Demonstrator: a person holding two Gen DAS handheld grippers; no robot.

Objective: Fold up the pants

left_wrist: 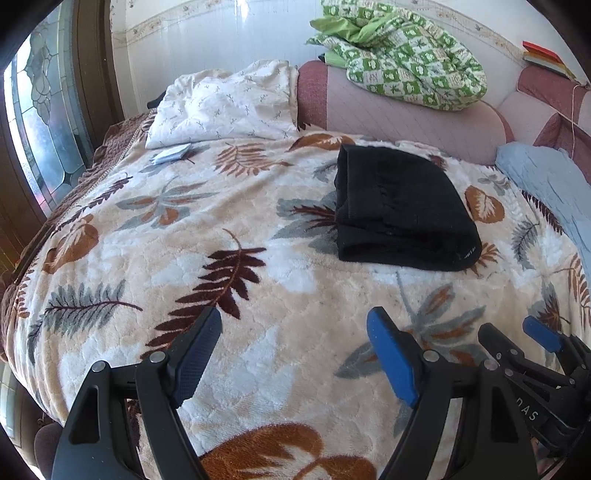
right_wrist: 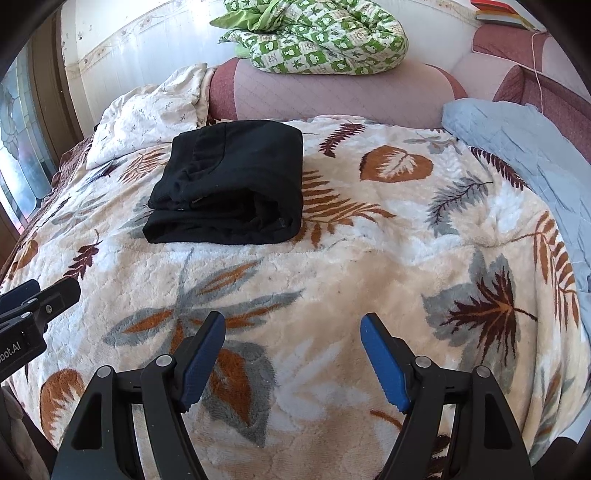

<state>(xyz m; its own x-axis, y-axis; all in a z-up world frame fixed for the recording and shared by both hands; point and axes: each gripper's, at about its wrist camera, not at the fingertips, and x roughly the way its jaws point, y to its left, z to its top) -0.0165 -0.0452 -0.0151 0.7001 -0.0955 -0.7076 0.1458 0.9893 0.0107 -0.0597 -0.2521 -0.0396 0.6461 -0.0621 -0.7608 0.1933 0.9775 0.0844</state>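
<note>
Both claws stand released with nothing between their blue pads: the left gripper (left_wrist: pixel 295 354) and the right gripper (right_wrist: pixel 293 356) each hang over bare blanket, jaws spread wide. Only the left wrist view shows the right gripper (left_wrist: pixel 517 336) from the side, low at its right edge; only the right wrist view shows part of the left gripper (right_wrist: pixel 33 295) at its left edge, too cropped there to read its jaws.

Under them spreads the leaf-patterned blanket (left_wrist: pixel 236 302) (right_wrist: pixel 332 280). Farther up it lie the black pants (left_wrist: pixel 399 210) (right_wrist: pixel 229 184), folded into a thick rectangular bundle, well apart from either claw, to the right in the left view and left of centre in the right view.

Beyond, a white pillow (left_wrist: pixel 225 103) (right_wrist: pixel 144 114) rests against the pink headboard (left_wrist: pixel 406 114) (right_wrist: pixel 332 92), with a green checked quilt (left_wrist: pixel 406 51) (right_wrist: pixel 317 33) bunched on top. A pale blue cover (left_wrist: pixel 546 184) (right_wrist: pixel 524 147) lies to the right. The left view alone shows a small folded paper (left_wrist: pixel 171 153) clearly and the stained-glass window (left_wrist: pixel 40 110) more fully.
</note>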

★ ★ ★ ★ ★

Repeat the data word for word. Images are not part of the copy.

_Output:_
Demonstrator: a person holding two Gen DAS handheld grippers; no robot.

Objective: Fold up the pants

left_wrist: 
right_wrist: 

<state>(xyz m; its own x-axis, y-axis; all in a z-up world frame fixed for the recording and shared by both hands; point and axes: each gripper's, at about its wrist camera, not at the fingertips, and x roughly the way its jaws point, y to its left, z to its top) -0.0165 -0.0452 -0.0151 0.7001 -0.0955 -0.7076 0.1458 0.9893 0.0107 -0.0597 -0.2521 -0.0396 0.6461 -0.0621 -0.7608 0.1933 0.9775 0.0844</state>
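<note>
Both claws stand released with nothing between their blue pads: the left gripper (left_wrist: pixel 295 354) and the right gripper (right_wrist: pixel 293 356) each hang over bare blanket, jaws spread wide. Only the left wrist view shows the right gripper (left_wrist: pixel 517 336) from the side, low at its right edge; only the right wrist view shows part of the left gripper (right_wrist: pixel 33 295) at its left edge, too cropped there to read its jaws.

Under them spreads the leaf-patterned blanket (left_wrist: pixel 236 302) (right_wrist: pixel 332 280). Farther up it lie the black pants (left_wrist: pixel 399 210) (right_wrist: pixel 229 184), folded into a thick rectangular bundle, well apart from either claw, to the right in the left view and left of centre in the right view.

Beyond, a white pillow (left_wrist: pixel 225 103) (right_wrist: pixel 144 114) rests against the pink headboard (left_wrist: pixel 406 114) (right_wrist: pixel 332 92), with a green checked quilt (left_wrist: pixel 406 51) (right_wrist: pixel 317 33) bunched on top. A pale blue cover (left_wrist: pixel 546 184) (right_wrist: pixel 524 147) lies to the right. The left view alone shows a small folded paper (left_wrist: pixel 171 153) clearly and the stained-glass window (left_wrist: pixel 40 110) more fully.
</note>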

Nothing further is needed to complete this exercise.